Tourné en moins de deux mois
De son côté, Schnabel l’avait déjà repéré dans Fin août, début septembre, d’Olivier Assayas, et ne cessait de répéter que Bauby et Amalric ne faisaient qu’un. » Quand Kathleen Kennedy m’a demandé de lire le scénario, je suis tombé sur le cul, se souvient Mathieu Amalric. J’avais bien dû lire le livre un million de fois ! Mais je craignais qu’entre les mains des Américains on ne fasse de Bauby un saint et de l’adaptation un mélo tire-larmes. » Quatre jours passés chez Schnabel, à Long Island (New York), le rassureront : » Je me suis aperçu que Julian avait un rapport affectif avec cette histoire. Comme pour Jean-Dominique, il existait un lien très fort avec son père, qui venait de disparaître. » L’envie du metteur en scène est à ce point appuyée que Pathé accepte, pendant le Festival de Cannes 2006, de reprendre les rênes de la production, lâchés, de guerre lasse, par Kennedy, qui ne se sent pas compétente pour un tournage en langue française.
Le premier tour de manivelle est enfin prévu pour début septembre. A condition que l’ex-femme de Jean-Dominique Bauby, détentrice des droits d’auteur en attendant que leurs deux enfants les récupèrent à 25 ans, valide le scénario. Forte d’une décision de justice (actuellement en appel) stipulant que » le contrat d’édition afférent à l’ouvrage était nul « , elle a littéralement un droit de vie et de mort sur le projet. Avant son accident, Bauby avait signé chez Robert Laffont pour une version moderne et féminine du Comte de Monte-Cristo. A la place de quoi il remit Le Scaphandre et le papillon. Autre livre, autre contrat. Lequel n’existe pas.
» Nous étions entre le marteau et l’enclume, avec la perspective de devoir tout annuler « , confie Léonard Glowinski, producteur délégué chez Pathé. D’autant que la dernière compagne de Jean-Dominique Bauby intervient, elle aussi.
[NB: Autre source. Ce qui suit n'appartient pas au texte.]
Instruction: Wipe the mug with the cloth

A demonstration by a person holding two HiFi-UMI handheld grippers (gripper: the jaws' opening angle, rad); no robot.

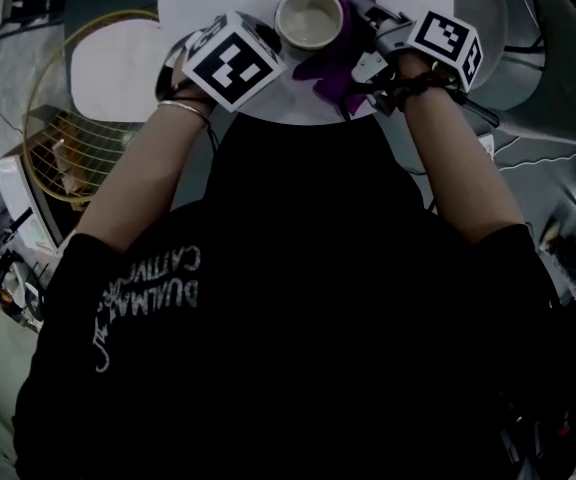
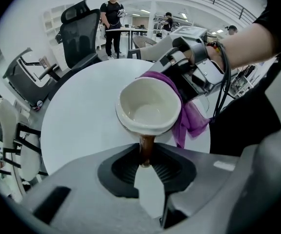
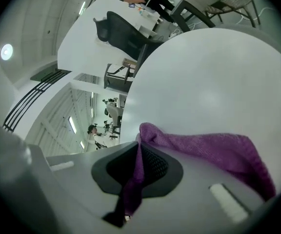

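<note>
While pinching brown handle [image 2: 146, 147] in left claw [image 2: 145, 168], holds mug [image 2: 148, 106] over near part of bench [image 2: 77, 116], tipped so as to show a pale, clean-looking inside. Grips cloth [image 3: 213, 150] in right claw [image 3: 130, 184], clamped tight on a purple fold. Presses cloth against mug's right outer wall, just beyond. Looks mid-wipe: right side under way, with far wall, left wall and perhaps inside left to do.

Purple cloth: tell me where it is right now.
In the head view the purple cloth is top centre, against the right side of the mug, clamped in the right hand-held gripper.
</note>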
Peu présente dans le livre, mais au chevet de son amoureux durant tout son séjour à l’Hôpital maritime de Berck, sur la côte d’Opale, elle est représentée, dans le scénario, comme si désespérée qu’elle n’ose pas venir voir le malheureux. » Il est vrai que Ronald, le scénariste, l’a fait passer pour une lâche, avoue Julian Schnabel. Je n’étais pas d’accord avec cette vision. J’ai apporté quelques nuances, notamment pour montrer à quel point ils s’aimaient. Apparemment, ces petits apports n’étaient pas suffisants à son goût. »
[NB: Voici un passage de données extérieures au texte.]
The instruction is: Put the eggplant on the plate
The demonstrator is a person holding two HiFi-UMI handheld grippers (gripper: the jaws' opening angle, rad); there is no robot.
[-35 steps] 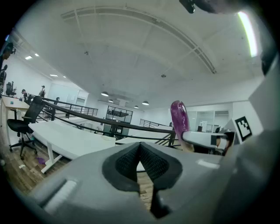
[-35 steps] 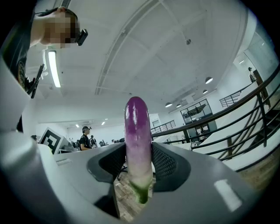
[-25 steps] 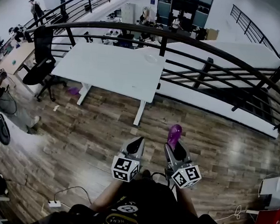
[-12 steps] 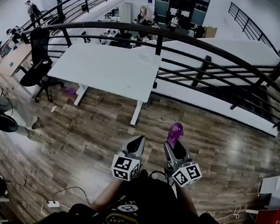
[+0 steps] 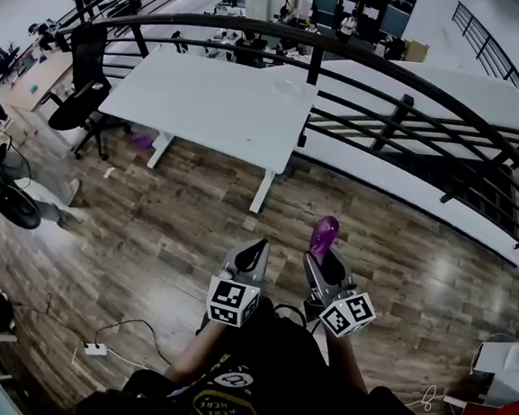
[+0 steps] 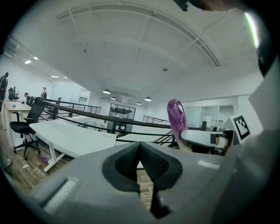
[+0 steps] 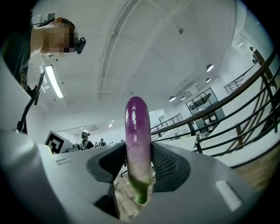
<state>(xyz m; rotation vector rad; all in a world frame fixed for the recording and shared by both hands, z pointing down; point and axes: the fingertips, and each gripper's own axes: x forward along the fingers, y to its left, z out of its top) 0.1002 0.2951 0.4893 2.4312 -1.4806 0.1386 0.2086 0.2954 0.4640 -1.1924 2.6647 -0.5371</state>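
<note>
Risk: eggplant (image 7: 138,140) is pinched near its green stem end only, with the long purple body standing up toward 12 o'clock above the jaws. Top-heavy, so my guess is it could pivot or slip out on a jolt and drop to the wood floor (image 5: 148,238). The plate is well away, so there is a long carry yet.

Right gripper (image 5: 320,257): jaws wide but clamped on the eggplant, pads pressing both sides, stem tip poking out below.

Left gripper (image 5: 254,251): at 9 o'clock of the right one, just beside it, jaws closed together with nothing between them.

Further out, at 11 o'clock of the grippers: white table (image 5: 205,107). A faint round thing (image 5: 288,87) at its far edge is probably the plate; too small to be sure. Railing (image 5: 404,106) is behind the table.
</note>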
Effectivement, l’intéressée, journaliste à Elle, exige, à la demande de son avocat, que son nom soit changé, et le magazine décide, par solidarité, un black-out total sur le film, au profit d’un sujet sur l’Association du locked-in syndrome (Alis). De son côté, l’ex-femme (dont le nom, dans le scénario, a également été changé) a fini par valider le script. Le Scaphandre et le papillon, d’un coût total de 10,9 millions d’euros (rachat des droits à DreamWorks inclus), a été tourné en moins de deux mois. Certains proches de Bauby l’ont adoré. D’autres, pas. Au-delà de leur émotion ou de leur ressentiment, il appartient désormais au public, dont les yeux plein de larmes n’ont pas fini de cligner. l
Le Scaphandre et le papillon, de Julian Schnabel. Actuellement en salles.